TASK DESCRIPTION - For every line below, set down an identical copy.

INFORMATION SHOWN -
****

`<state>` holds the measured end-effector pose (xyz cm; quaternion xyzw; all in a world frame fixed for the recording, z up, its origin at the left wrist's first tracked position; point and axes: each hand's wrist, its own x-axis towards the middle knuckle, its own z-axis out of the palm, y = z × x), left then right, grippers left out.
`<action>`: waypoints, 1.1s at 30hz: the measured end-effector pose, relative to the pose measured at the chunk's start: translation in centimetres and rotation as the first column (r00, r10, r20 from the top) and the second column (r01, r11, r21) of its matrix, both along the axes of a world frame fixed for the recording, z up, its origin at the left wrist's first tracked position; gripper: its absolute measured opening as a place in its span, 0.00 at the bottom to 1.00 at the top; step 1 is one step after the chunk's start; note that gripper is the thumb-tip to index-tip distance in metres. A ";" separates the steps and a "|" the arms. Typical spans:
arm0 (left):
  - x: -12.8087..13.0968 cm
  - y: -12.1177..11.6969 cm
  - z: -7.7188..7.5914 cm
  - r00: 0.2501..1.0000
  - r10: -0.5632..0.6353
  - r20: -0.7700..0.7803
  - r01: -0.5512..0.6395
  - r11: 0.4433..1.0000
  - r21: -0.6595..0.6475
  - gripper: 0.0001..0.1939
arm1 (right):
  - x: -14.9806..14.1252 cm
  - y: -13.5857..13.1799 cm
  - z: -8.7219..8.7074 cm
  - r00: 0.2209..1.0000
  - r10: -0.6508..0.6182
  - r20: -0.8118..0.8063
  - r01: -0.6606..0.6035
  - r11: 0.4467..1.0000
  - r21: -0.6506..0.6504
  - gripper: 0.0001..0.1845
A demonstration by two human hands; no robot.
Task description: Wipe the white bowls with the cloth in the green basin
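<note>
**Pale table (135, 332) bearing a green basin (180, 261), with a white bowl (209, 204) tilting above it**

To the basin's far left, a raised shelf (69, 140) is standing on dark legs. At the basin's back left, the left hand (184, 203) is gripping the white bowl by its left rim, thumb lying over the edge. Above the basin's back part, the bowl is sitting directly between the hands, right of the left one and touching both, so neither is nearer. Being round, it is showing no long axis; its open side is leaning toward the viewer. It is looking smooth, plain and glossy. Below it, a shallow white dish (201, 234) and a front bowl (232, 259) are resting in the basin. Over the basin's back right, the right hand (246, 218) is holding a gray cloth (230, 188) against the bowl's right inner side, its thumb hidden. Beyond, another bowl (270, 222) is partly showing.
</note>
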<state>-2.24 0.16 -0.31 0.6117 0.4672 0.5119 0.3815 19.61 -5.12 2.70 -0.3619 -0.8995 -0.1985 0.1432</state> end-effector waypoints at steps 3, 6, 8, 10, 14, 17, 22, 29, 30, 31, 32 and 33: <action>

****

ANSWER FOR THIS EXERCISE -
`<state>` holds the measured end-effector pose (xyz cm; quaternion xyzw; all in a world frame fixed for the recording, z up, its origin at the left wrist's first tracked position; point and axes: each hand's wrist, its own x-axis towards the middle knuckle, its own z-axis out of the palm, y = z × x), left then right, grippers left out.
`<action>`: waypoints, 1.1s at 30hz: the measured end-effector pose, relative to the pose measured at the chunk's start: translation in centimetres and rotation as the first column (r00, r10, r20 from the top) and the second column (r01, r11, r21) of its matrix, both along the axes of a world frame fixed for the recording, z up, its origin at the left wrist's first tracked position; gripper: its absolute measured opening as a place in its span, 0.00 at the bottom to 1.00 at the top; step 1 is one step after the chunk's start; note that gripper is the thumb-tip to index-tip distance in metres. A ";" separates the steps and a "|" the arms. Typical spans:
arm0 (left):
  - x: -12.8087..13.0968 cm
  - y: -12.1177..11.6969 cm
  - z: -7.7188..7.5914 cm
  - r00: 0.2501..1.0000
  - r10: -0.5632..0.6353
  - r20: -0.7700..0.7803
  - r01: -0.5512..0.6395
  - r11: 0.4433..1.0000
  - r21: -0.6595..0.6475
  - gripper: 0.0001..0.1939
arm1 (right):
  - x: -14.9806..14.1252 cm
  - y: -13.5857..13.1799 cm
  - z: -8.7219..8.7074 cm
  - r00: 0.2209..1.0000
  - r10: -0.6508..0.6182
  - r20: -0.8118..0.8063
  - r01: -0.6606..0.6035
  - r11: 0.4467..1.0000
  - r21: -0.6506..0.6504
  - gripper: 0.0001..0.1845
A demonstration by two human hands; no robot.
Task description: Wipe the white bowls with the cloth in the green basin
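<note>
**Pale table (135, 332) bearing a green basin (180, 261), with a white bowl (209, 204) tilting above it**

To the basin's far left, a raised shelf (69, 140) is standing on dark legs. At the basin's back left, the left hand (184, 203) is gripping the white bowl by its left rim, thumb lying over the edge. Above the basin's back part, the bowl is sitting directly between the hands, right of the left one and touching both, so neither is nearer. Being round, it is showing no long axis; its open side is leaning toward the viewer. It is looking smooth, plain and glossy. Below it, a shallow white dish (201, 234) and a front bowl (232, 259) are resting in the basin. Over the basin's back right, the right hand (246, 218) is holding a gray cloth (230, 188) against the bowl's right inner side, its thumb hidden. Beyond, another bowl (270, 222) is partly showing.
</note>
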<state>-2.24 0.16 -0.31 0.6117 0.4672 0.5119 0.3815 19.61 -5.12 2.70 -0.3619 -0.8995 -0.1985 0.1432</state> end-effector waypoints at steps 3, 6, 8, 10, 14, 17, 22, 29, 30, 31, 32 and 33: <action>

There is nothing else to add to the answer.